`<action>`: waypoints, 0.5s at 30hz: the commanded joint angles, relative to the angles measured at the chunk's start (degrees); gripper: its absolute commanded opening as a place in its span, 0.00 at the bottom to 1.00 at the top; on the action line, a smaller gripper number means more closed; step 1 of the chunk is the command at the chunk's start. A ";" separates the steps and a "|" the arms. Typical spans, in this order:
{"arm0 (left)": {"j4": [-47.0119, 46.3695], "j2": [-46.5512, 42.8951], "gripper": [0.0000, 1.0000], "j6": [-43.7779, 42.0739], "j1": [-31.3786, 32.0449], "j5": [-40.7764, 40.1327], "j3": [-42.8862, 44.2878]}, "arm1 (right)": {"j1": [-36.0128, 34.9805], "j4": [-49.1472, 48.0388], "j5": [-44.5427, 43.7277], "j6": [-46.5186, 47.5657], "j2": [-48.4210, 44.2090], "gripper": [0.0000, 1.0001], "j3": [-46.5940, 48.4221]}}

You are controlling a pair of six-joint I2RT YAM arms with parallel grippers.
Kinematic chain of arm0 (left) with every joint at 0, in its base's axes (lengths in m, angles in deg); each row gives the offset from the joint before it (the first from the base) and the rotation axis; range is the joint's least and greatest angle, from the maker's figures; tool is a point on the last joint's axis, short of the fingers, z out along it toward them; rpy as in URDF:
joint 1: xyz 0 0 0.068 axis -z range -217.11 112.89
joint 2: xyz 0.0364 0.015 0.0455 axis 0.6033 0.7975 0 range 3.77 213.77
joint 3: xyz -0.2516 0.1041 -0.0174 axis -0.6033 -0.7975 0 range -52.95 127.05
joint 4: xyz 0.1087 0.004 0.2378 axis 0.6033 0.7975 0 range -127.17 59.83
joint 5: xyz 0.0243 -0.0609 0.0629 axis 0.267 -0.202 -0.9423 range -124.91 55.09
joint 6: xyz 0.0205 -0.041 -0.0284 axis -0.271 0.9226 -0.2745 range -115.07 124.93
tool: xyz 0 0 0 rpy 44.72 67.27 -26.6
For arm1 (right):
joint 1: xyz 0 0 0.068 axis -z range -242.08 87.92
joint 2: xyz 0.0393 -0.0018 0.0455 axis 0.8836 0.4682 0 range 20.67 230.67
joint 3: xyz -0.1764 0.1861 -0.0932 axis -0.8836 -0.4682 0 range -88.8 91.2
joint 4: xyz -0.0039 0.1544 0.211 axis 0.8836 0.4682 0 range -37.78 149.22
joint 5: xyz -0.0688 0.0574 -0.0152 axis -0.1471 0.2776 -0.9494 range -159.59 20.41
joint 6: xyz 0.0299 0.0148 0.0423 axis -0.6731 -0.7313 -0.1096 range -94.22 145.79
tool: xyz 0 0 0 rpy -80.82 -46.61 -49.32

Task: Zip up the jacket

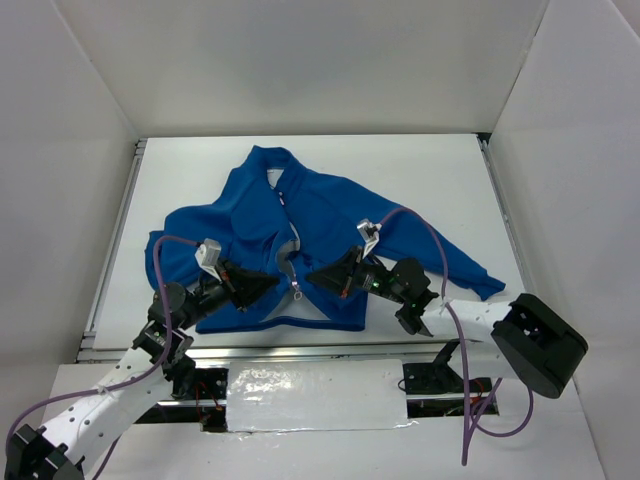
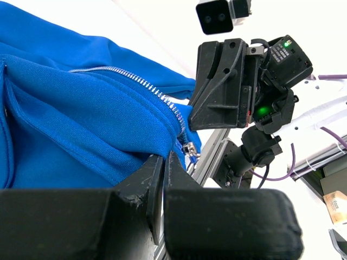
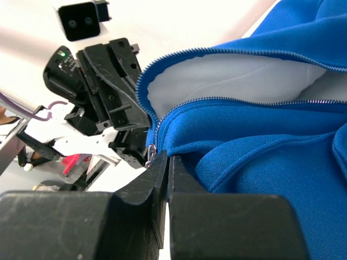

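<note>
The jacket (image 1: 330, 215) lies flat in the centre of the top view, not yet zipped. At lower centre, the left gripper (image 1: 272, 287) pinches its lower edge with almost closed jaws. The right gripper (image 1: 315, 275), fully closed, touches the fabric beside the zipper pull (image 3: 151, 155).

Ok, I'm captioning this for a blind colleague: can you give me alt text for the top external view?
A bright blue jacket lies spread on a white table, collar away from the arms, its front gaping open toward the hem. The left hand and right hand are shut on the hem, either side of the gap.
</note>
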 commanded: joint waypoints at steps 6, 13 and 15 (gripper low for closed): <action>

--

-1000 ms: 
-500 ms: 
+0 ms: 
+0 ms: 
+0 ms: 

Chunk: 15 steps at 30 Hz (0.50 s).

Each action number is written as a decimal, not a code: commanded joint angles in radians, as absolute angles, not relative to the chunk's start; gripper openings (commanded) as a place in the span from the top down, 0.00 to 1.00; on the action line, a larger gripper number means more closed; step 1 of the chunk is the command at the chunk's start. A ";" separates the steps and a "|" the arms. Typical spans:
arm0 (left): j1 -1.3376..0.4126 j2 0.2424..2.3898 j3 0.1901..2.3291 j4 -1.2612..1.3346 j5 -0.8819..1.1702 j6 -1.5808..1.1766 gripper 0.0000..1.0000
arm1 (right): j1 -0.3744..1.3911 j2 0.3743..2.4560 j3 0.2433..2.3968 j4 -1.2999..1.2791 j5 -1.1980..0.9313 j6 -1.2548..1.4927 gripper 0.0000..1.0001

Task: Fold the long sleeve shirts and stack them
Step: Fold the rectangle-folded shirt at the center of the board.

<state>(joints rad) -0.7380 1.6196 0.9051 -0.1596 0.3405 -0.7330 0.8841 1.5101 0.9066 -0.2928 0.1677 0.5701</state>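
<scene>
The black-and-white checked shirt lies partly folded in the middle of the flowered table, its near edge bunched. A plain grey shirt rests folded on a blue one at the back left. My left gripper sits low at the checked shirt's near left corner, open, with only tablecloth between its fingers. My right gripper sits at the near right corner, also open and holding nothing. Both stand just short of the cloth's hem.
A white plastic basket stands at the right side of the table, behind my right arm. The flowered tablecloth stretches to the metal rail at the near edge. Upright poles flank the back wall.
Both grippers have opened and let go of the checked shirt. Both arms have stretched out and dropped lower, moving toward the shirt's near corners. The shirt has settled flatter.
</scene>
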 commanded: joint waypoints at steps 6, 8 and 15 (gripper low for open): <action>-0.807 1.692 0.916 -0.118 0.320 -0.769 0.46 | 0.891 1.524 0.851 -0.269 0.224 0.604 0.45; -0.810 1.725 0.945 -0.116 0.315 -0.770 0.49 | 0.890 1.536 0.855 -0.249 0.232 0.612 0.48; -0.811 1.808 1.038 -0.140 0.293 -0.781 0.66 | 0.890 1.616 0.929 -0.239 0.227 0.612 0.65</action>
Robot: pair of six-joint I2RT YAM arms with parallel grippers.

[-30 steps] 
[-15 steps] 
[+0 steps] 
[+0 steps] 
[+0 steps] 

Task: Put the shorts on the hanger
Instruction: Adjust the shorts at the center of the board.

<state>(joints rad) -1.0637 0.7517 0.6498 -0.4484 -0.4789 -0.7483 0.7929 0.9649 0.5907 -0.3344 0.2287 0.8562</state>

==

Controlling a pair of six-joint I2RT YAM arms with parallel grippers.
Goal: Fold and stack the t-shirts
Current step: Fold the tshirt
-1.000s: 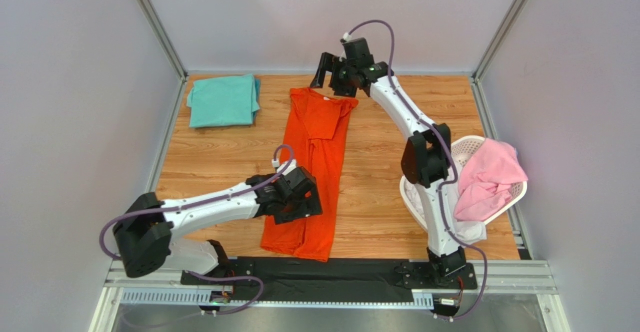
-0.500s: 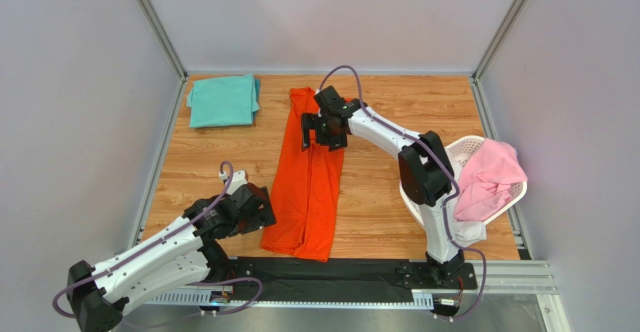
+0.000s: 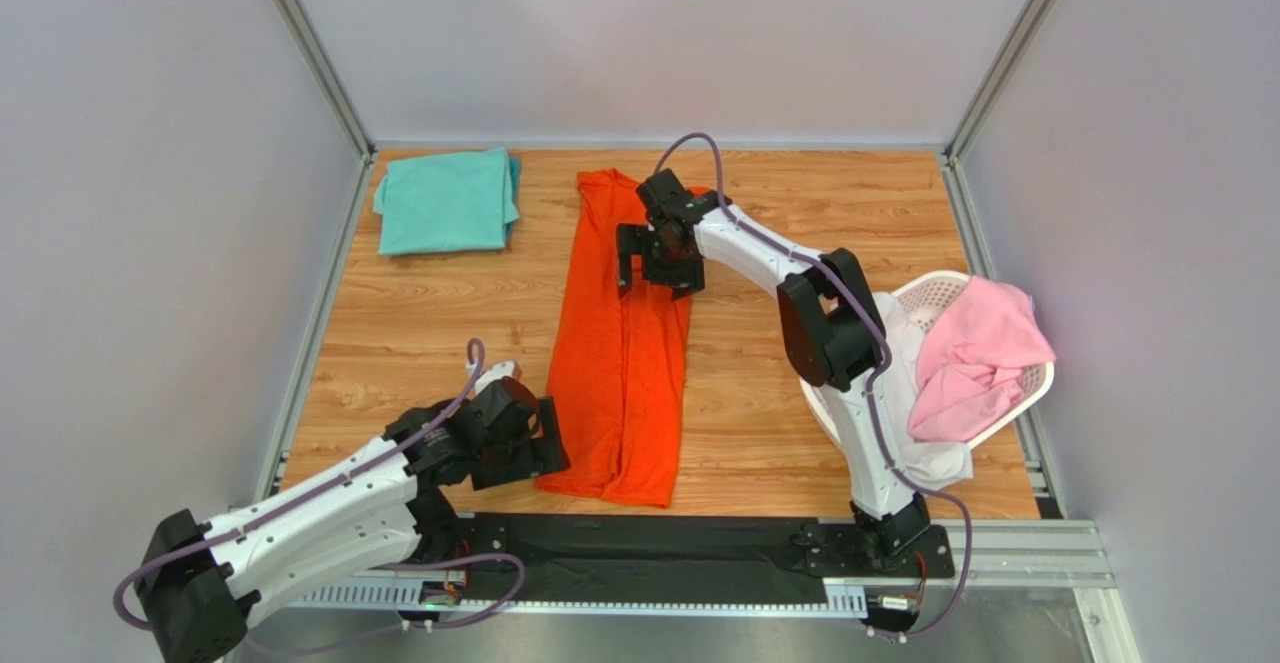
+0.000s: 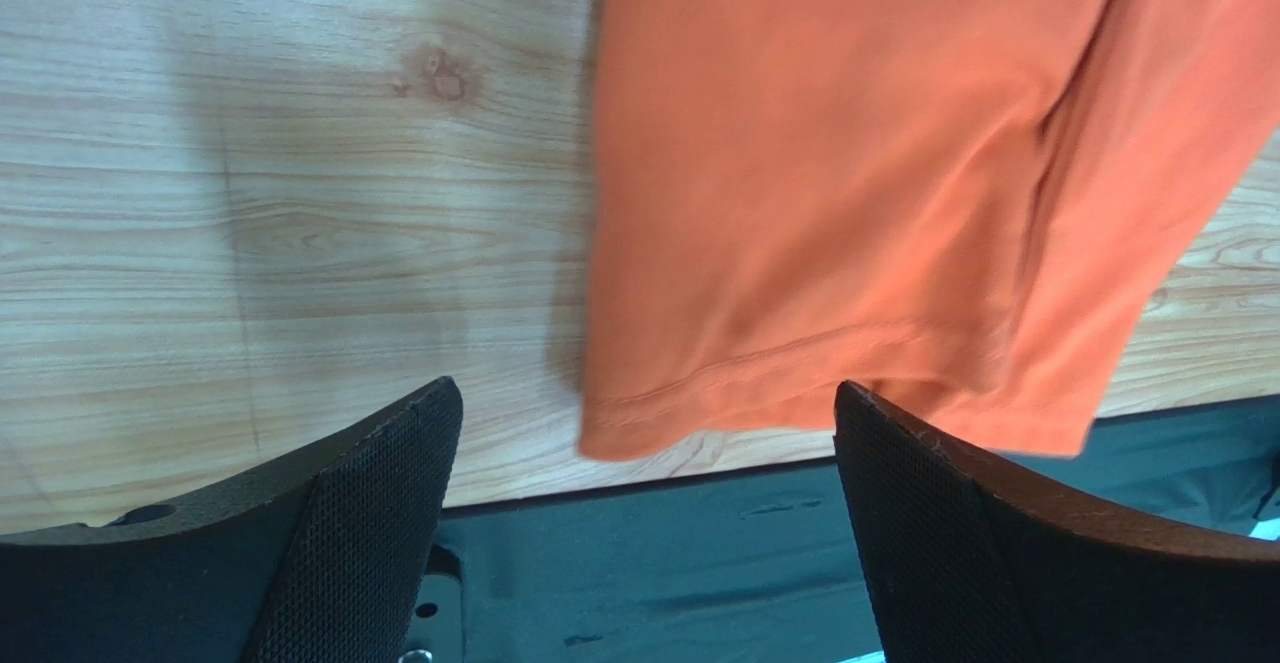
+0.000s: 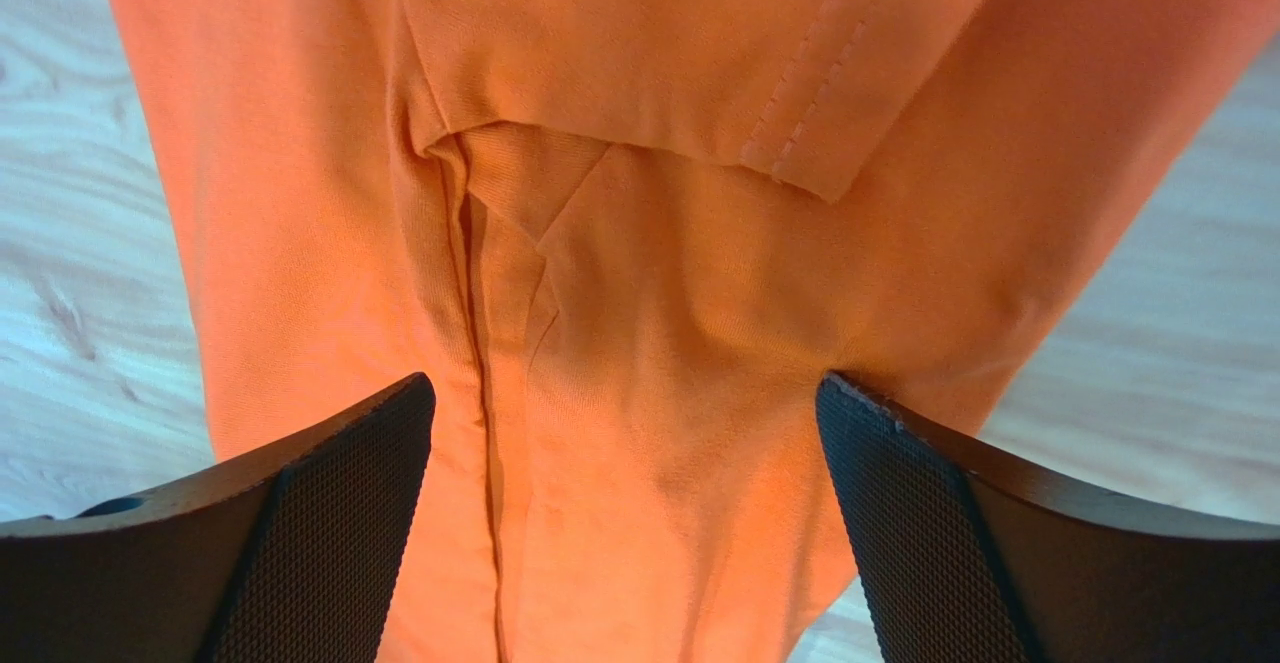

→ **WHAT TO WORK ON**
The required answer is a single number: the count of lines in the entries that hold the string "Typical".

→ **ANSWER FOR THIS EXERCISE**
2